La Loi, évidemment, accueillera avec enthousiasme une telle invitation à se réaffirmer. Jean Charest félicitera la vision de l'aile jeunesse tout en repoussant aux calendes grecques ces demandes faites dans l'urgence d'une envie de pénal désinhibée. La Loi, précisément en écartant les propositions des jeunes libéraux, satisfait leur demande fondamentale de voir la Loi se réaffirmer. Qui se souvient aujourd'hui des projets du congrès 2006 où, après avoir mangé un bon repas de hot-dogs préparé par les ministres libéraux, les jeunesses libérales exigèrent une vaste campagne d'élimination de la malbouffe assortie d'une surtaxe de cinq sous sur les croustilles? Pourtant, l'histoire se répète aujourd'hui dans l'allégresse, car les jeunes libéraux pervers autant que les «vieux» libéraux hystériques trouvent leur compte à ce petit jeu.
Le pervers est celui qui connaît le désir secret de l'Autre, et son plaisir consiste à être pleinement l'objet de ce désir. Dans le cas des jeunes libéraux, ils devinent (ce n'était pas bien difficile) l'envie de leurs aînés de hausser les droits de scolarité, d'en découdre avec les syndicats et même, à l'encontre de toute tradition libérale authentique, d'établir vaniteusement de nouvelles structures étatiques d'imposition afin que l'on ne les oublie pas.

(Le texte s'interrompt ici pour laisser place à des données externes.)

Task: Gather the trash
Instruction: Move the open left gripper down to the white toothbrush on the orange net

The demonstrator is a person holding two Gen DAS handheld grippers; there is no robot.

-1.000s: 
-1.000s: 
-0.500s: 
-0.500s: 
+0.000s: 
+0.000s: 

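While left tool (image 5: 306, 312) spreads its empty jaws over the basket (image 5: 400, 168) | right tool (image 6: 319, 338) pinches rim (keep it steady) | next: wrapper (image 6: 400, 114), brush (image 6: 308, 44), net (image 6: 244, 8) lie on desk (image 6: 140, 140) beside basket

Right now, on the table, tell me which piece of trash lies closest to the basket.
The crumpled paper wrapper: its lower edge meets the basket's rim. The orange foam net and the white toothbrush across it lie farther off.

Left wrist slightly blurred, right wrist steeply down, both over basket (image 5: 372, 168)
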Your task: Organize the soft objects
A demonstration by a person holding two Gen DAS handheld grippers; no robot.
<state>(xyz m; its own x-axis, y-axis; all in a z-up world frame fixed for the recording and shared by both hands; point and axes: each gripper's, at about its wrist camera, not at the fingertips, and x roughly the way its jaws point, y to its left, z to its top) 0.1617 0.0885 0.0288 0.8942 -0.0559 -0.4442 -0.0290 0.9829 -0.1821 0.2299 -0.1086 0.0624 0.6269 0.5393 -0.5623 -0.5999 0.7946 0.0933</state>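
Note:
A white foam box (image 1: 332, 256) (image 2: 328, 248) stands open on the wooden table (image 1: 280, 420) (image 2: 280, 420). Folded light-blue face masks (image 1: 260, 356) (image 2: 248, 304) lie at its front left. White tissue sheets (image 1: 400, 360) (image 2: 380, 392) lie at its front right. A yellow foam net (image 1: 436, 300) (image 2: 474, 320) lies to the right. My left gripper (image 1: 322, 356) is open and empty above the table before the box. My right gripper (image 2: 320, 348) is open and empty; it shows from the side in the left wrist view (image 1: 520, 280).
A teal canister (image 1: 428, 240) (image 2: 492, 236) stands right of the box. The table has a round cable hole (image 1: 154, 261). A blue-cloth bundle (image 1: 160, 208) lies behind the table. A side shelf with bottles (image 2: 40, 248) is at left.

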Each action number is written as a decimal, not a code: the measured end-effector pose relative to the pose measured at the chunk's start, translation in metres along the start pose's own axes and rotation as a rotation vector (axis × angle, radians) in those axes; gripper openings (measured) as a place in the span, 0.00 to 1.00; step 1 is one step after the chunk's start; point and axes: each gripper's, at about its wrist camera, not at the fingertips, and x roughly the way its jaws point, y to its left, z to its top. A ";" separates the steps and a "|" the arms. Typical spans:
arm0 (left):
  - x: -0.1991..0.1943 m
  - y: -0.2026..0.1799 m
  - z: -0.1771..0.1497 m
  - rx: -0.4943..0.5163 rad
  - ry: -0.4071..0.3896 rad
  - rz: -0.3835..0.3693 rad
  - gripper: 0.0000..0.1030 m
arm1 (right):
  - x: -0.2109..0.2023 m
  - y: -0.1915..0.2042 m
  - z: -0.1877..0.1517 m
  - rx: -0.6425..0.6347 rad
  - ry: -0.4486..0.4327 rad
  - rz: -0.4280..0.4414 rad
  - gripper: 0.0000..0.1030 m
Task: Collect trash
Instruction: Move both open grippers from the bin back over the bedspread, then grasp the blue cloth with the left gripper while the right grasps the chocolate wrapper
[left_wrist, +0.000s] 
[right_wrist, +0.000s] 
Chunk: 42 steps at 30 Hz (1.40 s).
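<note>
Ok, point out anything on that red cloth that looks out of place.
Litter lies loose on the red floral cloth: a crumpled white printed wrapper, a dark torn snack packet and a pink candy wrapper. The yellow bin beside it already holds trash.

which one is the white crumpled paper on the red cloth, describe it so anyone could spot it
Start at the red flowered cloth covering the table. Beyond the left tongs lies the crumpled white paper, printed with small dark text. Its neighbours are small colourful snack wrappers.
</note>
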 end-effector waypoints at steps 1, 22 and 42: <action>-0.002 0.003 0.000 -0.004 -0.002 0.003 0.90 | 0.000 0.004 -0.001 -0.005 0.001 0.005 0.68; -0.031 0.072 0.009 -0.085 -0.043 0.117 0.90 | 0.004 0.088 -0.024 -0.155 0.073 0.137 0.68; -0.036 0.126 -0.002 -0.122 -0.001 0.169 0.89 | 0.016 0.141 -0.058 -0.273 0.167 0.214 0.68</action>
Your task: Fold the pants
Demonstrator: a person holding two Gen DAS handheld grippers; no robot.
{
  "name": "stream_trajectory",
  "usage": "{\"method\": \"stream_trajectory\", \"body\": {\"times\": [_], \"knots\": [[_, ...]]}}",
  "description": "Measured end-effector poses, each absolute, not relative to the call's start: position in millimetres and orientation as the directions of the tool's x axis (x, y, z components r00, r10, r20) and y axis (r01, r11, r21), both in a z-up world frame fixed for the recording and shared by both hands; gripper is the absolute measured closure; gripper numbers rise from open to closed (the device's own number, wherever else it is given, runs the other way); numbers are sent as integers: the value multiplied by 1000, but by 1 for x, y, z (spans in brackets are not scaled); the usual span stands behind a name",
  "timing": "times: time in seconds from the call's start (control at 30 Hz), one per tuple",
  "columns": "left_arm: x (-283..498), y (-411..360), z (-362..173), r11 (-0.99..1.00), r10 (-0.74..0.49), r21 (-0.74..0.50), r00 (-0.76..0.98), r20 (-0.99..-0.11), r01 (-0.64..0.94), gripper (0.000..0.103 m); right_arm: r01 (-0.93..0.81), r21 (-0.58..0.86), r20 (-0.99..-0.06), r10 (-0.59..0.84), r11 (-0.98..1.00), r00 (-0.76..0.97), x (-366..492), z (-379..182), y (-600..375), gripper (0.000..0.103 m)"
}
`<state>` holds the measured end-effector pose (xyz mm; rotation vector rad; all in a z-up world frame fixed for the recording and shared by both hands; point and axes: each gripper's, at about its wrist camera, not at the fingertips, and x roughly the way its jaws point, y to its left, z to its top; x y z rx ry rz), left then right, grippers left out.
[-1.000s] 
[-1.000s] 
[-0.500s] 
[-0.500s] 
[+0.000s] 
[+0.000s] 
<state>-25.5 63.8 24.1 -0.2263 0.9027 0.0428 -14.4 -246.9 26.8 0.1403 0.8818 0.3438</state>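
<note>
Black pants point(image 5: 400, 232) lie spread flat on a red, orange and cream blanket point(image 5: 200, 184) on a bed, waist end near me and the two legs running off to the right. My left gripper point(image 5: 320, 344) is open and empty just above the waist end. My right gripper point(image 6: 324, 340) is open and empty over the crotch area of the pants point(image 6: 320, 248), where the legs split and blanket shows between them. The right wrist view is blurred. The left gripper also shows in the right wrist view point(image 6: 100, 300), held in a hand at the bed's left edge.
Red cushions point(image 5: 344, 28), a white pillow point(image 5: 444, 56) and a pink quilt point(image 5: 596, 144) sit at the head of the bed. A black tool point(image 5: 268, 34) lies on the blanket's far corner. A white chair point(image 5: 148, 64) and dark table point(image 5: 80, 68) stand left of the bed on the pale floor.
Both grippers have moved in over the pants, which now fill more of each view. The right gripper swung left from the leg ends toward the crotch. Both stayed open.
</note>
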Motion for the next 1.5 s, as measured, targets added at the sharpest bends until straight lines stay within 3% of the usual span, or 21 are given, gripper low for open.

L'hystérique, au contraire, ne connaît pas le désir de l'Autre et le lui demande. D'après Lacan, la question hystérique première, qui est étonnamment électorale par ailleurs, se formule ainsi: «Que suis-je pour l'Autre?», ce qui, dans ce cas précis, signifie très concrètement: «Que veulent les jeunes?» La réponse d'un pervers qui connaît le désir secret de l'Autre consiste toujours à retourner un miroir vers l'hystérique, à lui montrer l'image inversée de son propre désir. L'hystérique est alors maintenu dans cette position ambivalente et constitutive du doute, confronté à son désir véritable mais inavouable qui à la fois le fascine et le repousse. Telle est l'hystérie, un champ de bataille de désirs nécessairement secrets dont le seul désir vraiment fondamental consiste finalement à maintenir son désir éternellement insatisfait. Ainsi, la question hystérique seconde de Lacan est aussi la question hystérique des libéraux, de la réingénierie de l'État jusqu'au CHUM et en passant par le Suroît: «Est-ce réellement ça?»